#### [Exercise]
Copy out exactly the lines from the first line of the material below through the line containing "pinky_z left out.", and nothing beyond them.

#### [Provided data]
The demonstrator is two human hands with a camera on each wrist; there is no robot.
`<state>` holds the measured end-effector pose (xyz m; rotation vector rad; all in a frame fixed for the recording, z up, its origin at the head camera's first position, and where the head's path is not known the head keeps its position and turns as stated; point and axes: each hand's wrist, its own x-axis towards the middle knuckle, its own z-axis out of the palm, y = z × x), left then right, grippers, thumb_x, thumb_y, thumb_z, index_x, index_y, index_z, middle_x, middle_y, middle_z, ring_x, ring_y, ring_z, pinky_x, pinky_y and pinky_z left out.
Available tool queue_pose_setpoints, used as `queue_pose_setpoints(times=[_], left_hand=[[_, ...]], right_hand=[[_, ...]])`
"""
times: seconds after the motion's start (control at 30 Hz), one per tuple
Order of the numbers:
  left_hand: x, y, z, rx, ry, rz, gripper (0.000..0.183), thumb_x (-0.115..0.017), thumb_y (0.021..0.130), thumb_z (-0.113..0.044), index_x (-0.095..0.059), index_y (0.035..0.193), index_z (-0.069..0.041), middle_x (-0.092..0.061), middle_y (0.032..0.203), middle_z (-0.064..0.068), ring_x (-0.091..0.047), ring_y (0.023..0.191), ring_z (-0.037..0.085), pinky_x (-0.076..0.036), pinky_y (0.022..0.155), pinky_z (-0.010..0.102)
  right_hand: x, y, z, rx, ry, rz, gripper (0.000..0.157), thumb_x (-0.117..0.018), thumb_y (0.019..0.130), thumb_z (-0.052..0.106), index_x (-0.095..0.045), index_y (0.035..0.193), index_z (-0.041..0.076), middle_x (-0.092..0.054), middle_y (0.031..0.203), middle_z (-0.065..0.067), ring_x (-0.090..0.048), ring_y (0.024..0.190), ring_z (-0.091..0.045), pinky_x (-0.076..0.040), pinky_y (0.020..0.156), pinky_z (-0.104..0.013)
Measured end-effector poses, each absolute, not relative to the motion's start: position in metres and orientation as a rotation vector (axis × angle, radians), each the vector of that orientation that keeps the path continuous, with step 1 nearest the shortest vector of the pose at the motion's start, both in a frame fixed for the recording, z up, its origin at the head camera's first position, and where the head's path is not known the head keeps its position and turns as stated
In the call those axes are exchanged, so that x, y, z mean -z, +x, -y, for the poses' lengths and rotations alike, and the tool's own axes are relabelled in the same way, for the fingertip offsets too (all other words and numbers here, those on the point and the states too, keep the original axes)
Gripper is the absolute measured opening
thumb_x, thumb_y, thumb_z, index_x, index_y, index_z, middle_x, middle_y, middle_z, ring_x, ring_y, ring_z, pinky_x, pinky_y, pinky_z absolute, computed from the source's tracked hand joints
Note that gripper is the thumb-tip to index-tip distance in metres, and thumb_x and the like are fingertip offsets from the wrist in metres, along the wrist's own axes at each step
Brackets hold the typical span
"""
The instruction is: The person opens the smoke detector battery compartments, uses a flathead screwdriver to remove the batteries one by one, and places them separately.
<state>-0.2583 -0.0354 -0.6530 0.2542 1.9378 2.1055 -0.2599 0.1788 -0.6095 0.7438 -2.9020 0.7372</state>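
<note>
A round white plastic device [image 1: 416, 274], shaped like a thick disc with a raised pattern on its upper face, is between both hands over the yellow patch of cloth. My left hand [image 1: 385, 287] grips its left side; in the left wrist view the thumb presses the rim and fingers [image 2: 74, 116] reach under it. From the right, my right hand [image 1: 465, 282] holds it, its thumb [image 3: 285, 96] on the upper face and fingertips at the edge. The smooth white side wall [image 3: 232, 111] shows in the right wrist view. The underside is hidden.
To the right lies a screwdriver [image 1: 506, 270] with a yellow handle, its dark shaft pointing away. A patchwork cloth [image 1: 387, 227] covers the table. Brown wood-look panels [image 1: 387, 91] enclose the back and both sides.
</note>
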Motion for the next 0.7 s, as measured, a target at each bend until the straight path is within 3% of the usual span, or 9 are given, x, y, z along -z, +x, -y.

#### [Answer below]
The demonstrator is two human hands with a camera on each wrist; there is no robot.
`<state>` holds the measured end-effector pose (xyz m; rotation vector rad; all in a frame fixed for the recording, z up, its origin at the head camera's first position, and where the head's path is not known the head keeps its position and turns as stated; point and axes: each hand's wrist, its own x-axis towards the middle knuckle, its own z-axis out of the palm, y = z × x), left then right, grippers, thumb_x, thumb_y, thumb_z, index_x, index_y, index_z, middle_x, middle_y, middle_z, ring_x, ring_y, ring_z, pinky_x, pinky_y and pinky_z left out.

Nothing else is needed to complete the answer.